- WHAT IS EXPECTED -
Find every line in the material below with the string "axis" and state how many there are, with no other text.

- DATA EXTRACT -
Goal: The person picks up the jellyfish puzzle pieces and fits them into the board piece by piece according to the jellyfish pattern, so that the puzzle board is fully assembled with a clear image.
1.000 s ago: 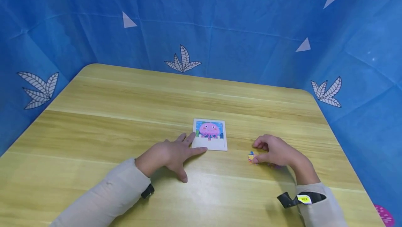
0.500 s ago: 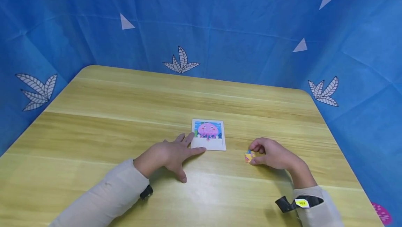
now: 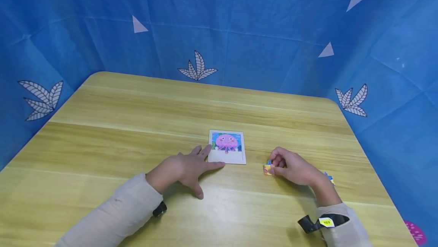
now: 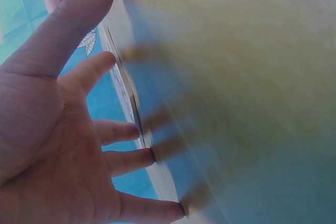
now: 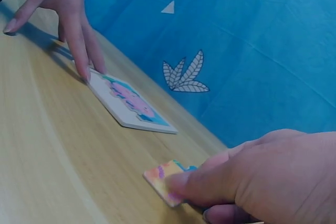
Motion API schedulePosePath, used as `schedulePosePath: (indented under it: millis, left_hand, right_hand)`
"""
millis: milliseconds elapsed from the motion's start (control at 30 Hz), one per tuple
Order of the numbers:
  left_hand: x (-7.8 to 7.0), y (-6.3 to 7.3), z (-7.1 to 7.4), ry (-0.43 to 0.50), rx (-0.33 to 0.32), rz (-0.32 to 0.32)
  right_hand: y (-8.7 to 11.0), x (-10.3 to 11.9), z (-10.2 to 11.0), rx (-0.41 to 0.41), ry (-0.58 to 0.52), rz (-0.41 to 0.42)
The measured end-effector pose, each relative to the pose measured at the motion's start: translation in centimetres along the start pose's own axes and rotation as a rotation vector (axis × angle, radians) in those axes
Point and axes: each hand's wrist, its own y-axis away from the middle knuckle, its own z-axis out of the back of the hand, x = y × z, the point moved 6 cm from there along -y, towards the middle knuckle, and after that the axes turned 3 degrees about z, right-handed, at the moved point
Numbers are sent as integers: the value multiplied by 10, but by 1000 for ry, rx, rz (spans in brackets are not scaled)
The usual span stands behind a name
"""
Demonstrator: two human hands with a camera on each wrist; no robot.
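A white-framed jigsaw board (image 3: 227,158) lies on the table, its upper part filled with a pink octopus-like picture and its lower strip bare. My left hand (image 3: 187,168) spreads its fingers, with fingertips touching the left and near edges of the board. Between thumb and fingers, my right hand (image 3: 295,167) pinches a yellow-orange puzzle piece (image 3: 268,170) with a blue tip, to the right of the board. In the right wrist view the puzzle piece (image 5: 160,178) is tilted, near the tabletop; the fingers hide part of it.
Another blue and yellow puzzle piece (image 3: 330,179) shows beside my right wrist, partly covered by it. The wooden table (image 3: 137,114) ends at a blue curtain (image 3: 260,30) printed with leaves and triangles, at the back and sides.
My right hand has drawn slightly left with the puzzle piece, which has turned a little. The other piece now shows beside the right wrist. My left hand stays at the board.
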Motion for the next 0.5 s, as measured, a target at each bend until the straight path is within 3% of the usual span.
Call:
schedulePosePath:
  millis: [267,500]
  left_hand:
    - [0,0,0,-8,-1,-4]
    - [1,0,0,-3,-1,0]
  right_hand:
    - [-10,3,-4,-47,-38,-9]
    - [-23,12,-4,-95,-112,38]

- RESULT OF THIS EXERCISE -
2